*What you need to do*: Each line of the material, from the first through the one containing "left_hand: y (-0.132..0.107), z", is to be written out exactly.

*Supplied material*:
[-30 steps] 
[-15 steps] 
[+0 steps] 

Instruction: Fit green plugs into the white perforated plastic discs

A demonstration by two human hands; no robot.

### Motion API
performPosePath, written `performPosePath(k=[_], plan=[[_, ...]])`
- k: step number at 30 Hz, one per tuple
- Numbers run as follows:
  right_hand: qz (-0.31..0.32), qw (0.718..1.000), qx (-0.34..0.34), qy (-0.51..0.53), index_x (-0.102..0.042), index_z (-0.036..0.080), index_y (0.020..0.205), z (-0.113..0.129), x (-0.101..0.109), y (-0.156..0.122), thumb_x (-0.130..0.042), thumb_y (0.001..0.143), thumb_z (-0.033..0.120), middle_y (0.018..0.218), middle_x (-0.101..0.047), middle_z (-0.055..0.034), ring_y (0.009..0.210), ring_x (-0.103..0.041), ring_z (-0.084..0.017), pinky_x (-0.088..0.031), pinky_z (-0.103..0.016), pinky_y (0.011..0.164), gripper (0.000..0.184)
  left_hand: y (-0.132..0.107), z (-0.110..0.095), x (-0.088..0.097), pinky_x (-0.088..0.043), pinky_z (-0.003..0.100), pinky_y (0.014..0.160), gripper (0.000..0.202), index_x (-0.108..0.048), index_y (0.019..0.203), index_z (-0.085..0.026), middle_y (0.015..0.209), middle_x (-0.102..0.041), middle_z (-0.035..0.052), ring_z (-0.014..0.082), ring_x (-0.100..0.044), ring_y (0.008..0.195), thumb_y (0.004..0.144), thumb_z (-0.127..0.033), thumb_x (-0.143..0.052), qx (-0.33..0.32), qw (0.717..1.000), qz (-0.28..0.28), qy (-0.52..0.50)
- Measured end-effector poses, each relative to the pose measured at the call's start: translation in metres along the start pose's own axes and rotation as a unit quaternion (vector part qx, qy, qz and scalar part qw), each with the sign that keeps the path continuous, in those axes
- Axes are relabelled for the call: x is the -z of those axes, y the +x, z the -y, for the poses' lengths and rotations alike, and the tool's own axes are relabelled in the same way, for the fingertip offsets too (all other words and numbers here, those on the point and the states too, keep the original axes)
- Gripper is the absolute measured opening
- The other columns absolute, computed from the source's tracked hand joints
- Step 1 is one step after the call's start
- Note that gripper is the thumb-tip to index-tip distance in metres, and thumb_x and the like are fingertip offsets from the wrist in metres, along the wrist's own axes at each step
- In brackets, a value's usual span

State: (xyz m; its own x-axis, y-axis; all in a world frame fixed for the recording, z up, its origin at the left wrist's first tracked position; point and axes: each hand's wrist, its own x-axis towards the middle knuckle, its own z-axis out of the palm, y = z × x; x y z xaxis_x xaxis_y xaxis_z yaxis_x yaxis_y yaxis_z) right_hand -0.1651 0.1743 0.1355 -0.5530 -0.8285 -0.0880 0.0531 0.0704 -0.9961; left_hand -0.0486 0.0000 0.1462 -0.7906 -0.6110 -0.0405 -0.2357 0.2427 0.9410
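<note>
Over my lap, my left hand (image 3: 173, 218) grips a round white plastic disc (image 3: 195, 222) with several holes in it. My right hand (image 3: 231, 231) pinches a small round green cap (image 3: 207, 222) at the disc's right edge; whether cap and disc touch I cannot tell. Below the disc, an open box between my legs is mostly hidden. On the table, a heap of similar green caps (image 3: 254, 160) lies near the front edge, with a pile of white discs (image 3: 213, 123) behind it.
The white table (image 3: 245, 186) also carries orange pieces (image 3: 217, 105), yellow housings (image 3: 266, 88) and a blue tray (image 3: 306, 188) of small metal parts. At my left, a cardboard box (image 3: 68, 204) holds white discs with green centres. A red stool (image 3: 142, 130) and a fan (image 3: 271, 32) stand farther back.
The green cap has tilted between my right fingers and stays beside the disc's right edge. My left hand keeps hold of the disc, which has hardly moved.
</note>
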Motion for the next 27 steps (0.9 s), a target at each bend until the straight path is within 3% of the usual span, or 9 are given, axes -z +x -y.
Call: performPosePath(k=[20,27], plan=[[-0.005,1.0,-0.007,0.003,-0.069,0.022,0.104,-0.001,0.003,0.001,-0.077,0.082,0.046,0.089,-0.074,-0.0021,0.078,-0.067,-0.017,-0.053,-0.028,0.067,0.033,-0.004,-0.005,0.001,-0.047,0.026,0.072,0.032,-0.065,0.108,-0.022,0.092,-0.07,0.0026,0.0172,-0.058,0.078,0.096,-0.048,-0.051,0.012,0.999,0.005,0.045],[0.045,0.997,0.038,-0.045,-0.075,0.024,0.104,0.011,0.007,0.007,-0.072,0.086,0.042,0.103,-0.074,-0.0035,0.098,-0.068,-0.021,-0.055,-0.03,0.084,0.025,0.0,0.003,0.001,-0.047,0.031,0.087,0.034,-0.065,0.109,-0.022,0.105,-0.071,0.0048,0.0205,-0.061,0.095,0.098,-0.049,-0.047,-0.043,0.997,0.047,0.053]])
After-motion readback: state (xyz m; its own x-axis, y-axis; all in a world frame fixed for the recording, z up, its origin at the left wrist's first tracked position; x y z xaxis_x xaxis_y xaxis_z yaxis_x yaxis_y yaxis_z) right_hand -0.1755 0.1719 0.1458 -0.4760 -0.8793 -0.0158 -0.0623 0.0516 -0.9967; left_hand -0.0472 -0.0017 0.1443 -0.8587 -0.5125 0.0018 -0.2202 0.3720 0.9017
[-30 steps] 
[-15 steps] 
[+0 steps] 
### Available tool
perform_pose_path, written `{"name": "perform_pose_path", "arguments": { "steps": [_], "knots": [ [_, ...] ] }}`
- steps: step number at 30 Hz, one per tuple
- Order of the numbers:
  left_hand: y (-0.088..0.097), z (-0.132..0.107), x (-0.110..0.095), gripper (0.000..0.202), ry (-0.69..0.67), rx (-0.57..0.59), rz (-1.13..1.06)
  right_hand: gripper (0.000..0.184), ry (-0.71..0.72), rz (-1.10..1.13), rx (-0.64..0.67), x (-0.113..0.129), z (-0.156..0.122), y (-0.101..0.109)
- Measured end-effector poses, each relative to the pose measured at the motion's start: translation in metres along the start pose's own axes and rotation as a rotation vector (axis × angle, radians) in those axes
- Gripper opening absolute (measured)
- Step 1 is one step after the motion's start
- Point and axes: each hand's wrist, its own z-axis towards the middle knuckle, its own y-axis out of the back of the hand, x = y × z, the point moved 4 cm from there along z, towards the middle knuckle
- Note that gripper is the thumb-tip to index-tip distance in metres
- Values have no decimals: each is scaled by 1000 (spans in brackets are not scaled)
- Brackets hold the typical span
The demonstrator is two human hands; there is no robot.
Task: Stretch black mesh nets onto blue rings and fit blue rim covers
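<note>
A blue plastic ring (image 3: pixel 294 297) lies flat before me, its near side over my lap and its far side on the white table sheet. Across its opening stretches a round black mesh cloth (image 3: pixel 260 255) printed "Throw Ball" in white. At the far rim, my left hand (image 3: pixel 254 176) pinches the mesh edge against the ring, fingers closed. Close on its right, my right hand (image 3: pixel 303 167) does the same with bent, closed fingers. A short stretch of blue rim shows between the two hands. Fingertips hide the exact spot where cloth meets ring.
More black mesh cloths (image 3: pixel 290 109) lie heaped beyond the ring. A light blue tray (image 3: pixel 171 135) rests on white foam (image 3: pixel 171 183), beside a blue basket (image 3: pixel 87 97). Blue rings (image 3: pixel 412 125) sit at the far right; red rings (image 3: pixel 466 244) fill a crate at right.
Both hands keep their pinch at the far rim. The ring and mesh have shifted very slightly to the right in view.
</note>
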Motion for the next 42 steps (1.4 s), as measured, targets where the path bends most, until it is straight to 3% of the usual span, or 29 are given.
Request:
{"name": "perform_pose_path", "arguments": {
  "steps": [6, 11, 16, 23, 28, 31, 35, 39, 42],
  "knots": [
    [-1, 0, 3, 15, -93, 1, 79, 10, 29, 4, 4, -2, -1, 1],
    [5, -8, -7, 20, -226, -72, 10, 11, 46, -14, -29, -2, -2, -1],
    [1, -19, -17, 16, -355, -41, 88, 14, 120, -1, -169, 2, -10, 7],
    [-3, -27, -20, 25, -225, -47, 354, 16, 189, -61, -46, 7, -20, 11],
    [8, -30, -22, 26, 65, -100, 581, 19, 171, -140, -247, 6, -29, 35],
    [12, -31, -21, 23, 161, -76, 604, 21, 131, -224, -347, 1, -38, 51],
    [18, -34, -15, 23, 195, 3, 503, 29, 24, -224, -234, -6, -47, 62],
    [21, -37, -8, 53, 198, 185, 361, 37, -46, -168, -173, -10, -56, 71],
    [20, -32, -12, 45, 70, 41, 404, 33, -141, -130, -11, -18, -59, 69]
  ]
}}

*Final answer*:
[-30 steps] 
[-15 steps] 
[+0 steps] 

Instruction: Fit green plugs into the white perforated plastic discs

A demonstration by two human hands; no robot.

### Motion API
performPosePath, written `performPosePath(k=[_], plan=[[_, ...]])`
- k: step number at 30 Hz, one per tuple
- Numbers run as follows:
  right_hand: qz (-0.31..0.32), qw (0.718..1.000), qx (-0.34..0.34), qy (-0.51..0.53), index_x (-0.102..0.042), index_z (-0.036..0.080), index_y (0.020..0.205), z (-0.113..0.129), x (-0.101..0.109), y (-0.156..0.122), thumb_x (-0.130..0.042), thumb_y (0.001..0.143), thumb_z (-0.033..0.120), middle_y (0.018..0.218), middle_x (-0.101..0.047), middle_z (-0.055..0.034), ring_y (0.009..0.210), ring_x (-0.103..0.041), ring_z (-0.084..0.017), pinky_x (-0.088..0.031), pinky_z (-0.103..0.016), pinky_y (0.011..0.164), gripper (0.000..0.184)
  left_hand: y (-0.132..0.107), z (-0.110..0.095), x (-0.088..0.097), pinky_x (-0.088..0.043), pinky_z (-0.003..0.100), pinky_y (0.014..0.160), gripper (0.000..0.202), index_x (-0.108..0.048), index_y (0.019..0.203), index_z (-0.085..0.026), middle_y (0.015..0.209), middle_x (-0.102..0.041), middle_z (-0.035..0.052), ring_z (-0.014..0.082), ring_x (-0.100..0.044), ring_y (0.008..0.195), thumb_y (0.004..0.144), thumb_z (-0.127..0.033), thumb_x (-0.143..0.052), qx (-0.33..0.32), qw (0.717..1.000), qz (-0.28..0.28), qy (-0.52..0.50)

The exercise requires no further work.